If you’re evaluating password managers with AI features, ask how the AI processing happens. Is data processed locally on your device, or sent to servers? If sent to servers, what data is transmitted and is it encrypted? Who has access to the AI training data and model outputs?

My Current Recommendations

For most people, I recommend either Bitwarden or 1Password based on different priorities.

Bitwarden offers excellent security, open-source transparency, affordable pricing (free tier is genuinely functional), and the ability to self-host for maximum control. The interface is less polished than some competitors, but functionality is comprehensive.

1Password provides a more refined user experience, particularly for less technical users or families. The secret key addition provides strong security, and their track record over 15+ years is solid. The cost is higher than Bitwarden, but still reasonable for the value provided.

I’ve moved away from recommending LastPass until they demonstrate better security practices and transparency. The recent breaches and poor response have undermined confidence.
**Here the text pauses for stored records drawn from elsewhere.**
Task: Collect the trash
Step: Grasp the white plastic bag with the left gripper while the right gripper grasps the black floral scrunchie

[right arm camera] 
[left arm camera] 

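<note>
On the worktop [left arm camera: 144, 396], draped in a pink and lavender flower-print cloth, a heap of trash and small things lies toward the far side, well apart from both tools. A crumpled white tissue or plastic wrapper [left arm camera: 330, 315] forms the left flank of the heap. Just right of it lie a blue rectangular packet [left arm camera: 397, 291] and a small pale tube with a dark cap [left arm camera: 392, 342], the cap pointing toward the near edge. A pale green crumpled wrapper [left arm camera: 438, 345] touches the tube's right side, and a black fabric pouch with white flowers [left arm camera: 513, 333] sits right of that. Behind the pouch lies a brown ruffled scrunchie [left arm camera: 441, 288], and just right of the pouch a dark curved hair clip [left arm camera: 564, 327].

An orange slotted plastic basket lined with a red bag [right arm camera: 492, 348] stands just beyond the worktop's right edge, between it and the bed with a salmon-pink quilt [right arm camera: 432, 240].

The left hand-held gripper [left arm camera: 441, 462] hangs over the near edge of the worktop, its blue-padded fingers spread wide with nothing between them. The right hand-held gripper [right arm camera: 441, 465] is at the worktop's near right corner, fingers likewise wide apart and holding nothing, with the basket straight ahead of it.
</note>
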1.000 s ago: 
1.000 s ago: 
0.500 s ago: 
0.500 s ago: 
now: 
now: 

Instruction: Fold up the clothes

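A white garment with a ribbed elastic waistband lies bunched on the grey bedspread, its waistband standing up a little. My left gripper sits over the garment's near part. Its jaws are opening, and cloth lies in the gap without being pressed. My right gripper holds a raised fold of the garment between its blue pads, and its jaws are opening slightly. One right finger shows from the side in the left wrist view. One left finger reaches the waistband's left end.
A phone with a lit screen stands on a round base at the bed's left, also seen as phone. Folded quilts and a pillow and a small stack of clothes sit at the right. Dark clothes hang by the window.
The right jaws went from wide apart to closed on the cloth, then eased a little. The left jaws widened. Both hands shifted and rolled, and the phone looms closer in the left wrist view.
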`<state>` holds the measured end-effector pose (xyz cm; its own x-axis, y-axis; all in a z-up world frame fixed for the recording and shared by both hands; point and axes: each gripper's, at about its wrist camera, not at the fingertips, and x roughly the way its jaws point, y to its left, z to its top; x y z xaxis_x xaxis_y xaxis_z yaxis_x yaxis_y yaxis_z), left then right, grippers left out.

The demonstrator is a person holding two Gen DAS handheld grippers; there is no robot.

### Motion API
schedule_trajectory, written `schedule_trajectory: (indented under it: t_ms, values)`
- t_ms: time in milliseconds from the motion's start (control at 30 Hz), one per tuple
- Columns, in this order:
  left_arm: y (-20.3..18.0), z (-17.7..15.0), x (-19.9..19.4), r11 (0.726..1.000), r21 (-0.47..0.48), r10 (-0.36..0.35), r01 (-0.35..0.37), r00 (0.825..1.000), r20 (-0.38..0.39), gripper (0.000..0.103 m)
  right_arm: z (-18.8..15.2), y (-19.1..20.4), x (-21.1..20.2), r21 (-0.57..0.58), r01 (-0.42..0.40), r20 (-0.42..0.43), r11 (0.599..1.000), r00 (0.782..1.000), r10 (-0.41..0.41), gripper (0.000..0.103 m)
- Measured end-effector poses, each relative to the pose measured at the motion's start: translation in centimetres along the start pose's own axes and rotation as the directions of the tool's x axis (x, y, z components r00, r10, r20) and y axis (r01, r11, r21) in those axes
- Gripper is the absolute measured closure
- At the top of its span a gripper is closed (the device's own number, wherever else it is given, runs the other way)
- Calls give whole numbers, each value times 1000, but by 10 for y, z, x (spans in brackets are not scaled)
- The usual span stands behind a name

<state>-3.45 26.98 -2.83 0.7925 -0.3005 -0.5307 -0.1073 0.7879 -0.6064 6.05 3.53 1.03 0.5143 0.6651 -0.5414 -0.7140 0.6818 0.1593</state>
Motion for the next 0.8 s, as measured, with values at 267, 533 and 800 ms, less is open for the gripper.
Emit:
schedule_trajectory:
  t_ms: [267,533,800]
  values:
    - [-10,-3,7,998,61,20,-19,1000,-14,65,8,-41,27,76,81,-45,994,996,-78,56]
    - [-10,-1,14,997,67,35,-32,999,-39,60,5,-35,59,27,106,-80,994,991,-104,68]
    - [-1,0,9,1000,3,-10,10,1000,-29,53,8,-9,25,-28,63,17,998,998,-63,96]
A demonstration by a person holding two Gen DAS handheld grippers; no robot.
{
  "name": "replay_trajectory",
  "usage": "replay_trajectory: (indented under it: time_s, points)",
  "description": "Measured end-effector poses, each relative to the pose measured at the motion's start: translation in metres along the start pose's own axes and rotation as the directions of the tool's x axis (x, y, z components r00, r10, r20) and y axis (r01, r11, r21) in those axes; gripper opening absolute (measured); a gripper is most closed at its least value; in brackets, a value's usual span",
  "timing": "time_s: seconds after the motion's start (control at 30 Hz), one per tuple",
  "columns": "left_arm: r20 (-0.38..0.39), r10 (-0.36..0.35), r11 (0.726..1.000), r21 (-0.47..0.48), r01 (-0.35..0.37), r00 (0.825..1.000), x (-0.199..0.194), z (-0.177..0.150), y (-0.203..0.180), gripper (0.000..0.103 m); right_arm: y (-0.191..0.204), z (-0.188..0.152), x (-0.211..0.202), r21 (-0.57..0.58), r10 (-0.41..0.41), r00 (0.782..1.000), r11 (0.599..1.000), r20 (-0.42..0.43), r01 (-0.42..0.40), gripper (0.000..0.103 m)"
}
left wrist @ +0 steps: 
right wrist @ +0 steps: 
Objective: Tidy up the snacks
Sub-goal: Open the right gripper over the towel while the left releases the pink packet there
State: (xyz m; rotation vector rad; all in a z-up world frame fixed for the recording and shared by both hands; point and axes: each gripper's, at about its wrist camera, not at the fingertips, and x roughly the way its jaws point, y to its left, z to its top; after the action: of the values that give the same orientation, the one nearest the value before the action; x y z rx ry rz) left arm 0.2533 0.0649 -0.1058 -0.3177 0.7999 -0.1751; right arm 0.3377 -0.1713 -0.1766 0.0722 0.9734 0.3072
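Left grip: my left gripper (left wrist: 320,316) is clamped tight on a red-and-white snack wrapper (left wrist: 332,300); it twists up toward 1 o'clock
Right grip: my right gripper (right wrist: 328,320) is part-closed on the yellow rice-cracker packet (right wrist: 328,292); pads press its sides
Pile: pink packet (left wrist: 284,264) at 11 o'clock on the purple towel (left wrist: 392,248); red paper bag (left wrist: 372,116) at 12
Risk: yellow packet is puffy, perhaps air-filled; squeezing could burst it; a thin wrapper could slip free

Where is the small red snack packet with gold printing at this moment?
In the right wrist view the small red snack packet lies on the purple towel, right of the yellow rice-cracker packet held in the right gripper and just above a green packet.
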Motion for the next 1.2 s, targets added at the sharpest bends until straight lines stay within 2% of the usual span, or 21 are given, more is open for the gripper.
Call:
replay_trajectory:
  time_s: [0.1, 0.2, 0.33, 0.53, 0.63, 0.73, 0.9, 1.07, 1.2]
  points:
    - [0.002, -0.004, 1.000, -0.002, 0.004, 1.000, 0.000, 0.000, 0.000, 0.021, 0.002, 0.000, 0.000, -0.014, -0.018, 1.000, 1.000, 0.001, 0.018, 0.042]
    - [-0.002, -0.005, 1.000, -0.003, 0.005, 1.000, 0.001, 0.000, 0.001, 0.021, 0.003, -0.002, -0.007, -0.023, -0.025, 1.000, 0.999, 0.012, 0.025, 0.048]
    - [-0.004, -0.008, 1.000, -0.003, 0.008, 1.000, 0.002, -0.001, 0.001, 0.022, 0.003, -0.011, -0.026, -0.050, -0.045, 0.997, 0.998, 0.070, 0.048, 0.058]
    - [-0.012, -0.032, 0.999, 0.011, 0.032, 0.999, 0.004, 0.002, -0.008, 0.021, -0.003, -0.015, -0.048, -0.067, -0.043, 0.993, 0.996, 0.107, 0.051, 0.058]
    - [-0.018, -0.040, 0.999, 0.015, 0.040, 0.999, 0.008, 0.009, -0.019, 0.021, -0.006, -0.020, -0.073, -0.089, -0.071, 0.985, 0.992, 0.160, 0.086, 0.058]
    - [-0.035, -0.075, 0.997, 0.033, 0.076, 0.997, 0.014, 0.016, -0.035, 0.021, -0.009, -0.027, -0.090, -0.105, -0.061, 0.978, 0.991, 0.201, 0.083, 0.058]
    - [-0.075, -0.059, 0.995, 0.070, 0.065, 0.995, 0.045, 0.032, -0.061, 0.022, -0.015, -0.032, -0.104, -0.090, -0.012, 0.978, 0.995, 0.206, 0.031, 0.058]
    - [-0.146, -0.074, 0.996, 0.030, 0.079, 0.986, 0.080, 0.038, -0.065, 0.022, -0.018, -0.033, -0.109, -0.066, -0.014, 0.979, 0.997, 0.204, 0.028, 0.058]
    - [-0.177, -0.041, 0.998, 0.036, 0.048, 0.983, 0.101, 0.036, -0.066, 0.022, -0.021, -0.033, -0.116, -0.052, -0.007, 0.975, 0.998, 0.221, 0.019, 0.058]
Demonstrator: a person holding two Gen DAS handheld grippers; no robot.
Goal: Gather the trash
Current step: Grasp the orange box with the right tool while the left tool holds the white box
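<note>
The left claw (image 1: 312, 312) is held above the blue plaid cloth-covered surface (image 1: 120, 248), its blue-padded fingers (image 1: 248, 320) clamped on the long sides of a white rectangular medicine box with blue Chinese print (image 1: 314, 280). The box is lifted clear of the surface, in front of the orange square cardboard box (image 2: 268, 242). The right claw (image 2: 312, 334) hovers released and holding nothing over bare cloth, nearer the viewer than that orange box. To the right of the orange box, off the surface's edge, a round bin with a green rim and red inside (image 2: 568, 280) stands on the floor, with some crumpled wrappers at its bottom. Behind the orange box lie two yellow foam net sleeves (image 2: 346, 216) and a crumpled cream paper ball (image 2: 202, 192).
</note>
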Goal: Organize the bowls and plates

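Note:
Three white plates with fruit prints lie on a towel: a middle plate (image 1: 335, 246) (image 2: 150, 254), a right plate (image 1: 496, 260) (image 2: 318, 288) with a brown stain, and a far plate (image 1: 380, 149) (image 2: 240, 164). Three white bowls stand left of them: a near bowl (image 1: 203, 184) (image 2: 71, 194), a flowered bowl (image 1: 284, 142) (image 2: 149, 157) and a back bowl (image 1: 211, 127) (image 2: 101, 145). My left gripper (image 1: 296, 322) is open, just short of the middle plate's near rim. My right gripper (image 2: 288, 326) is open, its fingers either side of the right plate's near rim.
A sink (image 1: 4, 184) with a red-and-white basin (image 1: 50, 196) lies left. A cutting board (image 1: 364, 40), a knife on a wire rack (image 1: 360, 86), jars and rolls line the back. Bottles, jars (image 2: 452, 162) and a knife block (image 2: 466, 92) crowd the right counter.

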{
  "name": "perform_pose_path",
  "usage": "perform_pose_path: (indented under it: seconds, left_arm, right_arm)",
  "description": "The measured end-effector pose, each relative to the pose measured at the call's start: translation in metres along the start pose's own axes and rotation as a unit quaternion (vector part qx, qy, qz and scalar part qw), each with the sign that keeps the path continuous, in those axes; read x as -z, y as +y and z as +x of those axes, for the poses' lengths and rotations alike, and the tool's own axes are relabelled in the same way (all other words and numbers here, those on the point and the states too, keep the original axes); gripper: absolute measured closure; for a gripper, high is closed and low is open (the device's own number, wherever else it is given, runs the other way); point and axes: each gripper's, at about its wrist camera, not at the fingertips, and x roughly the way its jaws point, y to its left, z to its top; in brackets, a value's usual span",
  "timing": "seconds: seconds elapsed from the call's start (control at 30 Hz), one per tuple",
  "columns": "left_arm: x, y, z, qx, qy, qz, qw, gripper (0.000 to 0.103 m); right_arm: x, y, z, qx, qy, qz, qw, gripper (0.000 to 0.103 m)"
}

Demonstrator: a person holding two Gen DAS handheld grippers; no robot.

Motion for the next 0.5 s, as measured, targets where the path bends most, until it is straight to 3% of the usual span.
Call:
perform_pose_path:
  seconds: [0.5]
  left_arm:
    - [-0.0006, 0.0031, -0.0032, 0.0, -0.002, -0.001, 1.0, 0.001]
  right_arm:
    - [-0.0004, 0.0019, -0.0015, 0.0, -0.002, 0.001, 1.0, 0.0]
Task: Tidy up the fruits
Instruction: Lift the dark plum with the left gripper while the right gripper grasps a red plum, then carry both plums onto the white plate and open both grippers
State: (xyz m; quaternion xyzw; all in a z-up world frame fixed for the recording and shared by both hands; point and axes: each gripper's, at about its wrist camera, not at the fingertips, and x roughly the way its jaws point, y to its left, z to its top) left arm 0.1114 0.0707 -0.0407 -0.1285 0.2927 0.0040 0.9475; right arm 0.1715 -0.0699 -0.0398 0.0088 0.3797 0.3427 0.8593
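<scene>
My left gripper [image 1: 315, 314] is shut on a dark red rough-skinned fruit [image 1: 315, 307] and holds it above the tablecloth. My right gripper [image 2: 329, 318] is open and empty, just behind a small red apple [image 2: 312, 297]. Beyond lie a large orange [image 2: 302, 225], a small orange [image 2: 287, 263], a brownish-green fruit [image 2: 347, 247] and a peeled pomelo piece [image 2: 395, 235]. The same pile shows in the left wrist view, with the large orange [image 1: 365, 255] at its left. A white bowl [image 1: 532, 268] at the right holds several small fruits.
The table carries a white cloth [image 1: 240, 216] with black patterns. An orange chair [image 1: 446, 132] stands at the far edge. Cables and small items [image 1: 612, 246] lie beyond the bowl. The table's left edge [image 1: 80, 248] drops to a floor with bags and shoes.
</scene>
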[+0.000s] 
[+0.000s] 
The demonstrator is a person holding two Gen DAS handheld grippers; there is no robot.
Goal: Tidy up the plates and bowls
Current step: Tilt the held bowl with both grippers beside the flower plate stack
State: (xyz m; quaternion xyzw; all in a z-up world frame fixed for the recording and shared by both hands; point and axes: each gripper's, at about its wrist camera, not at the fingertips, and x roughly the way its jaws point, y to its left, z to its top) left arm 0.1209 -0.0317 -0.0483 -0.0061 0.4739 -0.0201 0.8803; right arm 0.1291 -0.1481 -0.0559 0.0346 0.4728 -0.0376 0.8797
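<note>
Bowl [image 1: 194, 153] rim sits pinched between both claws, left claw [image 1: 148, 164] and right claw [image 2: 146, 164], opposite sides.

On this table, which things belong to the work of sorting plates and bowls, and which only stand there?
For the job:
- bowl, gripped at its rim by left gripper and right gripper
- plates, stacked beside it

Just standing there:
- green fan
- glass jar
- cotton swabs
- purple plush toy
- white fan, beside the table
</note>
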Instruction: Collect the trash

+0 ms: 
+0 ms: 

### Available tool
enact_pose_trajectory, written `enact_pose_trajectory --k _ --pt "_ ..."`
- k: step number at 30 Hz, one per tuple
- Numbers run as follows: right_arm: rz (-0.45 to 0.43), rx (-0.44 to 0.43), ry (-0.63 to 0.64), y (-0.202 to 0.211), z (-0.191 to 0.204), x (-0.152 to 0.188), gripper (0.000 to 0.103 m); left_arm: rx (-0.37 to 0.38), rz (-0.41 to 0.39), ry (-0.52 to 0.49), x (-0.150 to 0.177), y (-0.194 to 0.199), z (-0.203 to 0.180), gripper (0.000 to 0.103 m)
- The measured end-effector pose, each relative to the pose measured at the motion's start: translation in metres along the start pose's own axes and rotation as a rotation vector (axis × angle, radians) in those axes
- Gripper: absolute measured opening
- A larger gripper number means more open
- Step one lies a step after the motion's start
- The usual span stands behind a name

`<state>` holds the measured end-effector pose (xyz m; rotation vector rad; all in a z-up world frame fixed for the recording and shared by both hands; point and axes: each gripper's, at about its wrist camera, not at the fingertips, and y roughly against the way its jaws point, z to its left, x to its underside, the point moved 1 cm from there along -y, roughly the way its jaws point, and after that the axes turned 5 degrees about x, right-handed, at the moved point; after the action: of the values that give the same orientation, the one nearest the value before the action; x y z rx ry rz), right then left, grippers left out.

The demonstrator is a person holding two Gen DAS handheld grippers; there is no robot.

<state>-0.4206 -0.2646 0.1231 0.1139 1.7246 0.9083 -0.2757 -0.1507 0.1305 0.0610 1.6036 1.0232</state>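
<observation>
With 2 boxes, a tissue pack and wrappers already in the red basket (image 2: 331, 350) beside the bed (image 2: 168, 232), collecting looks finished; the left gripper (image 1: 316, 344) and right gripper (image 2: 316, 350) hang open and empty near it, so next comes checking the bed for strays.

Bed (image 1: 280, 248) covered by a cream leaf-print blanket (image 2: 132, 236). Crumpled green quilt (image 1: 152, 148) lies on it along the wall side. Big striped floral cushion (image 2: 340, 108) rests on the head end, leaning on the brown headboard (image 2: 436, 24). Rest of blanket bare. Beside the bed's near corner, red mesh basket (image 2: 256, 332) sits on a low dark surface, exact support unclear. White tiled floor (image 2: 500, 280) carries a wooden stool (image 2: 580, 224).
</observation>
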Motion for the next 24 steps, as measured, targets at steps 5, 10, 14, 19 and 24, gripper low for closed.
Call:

Dashlane remains a solid choice with good security fundamentals, though I don’t see compelling advantages over Bitwarden or 1Password that would justify recommending it over those options.

For users who want maximum control and don’t mind reduced convenience, KeePassXC provides local-only password storage with no cloud sync, eliminating server-side security concerns entirely. The trade-off is manual sync between devices and more technical setup requirements.

Whatever password manager you choose, using one is far better than reusing passwords across sites or using weak passwords you can remember. Even a less-than-perfect password manager provides enormous security improvement over common alternatives. The important thing is making the choice and actually using it consistently.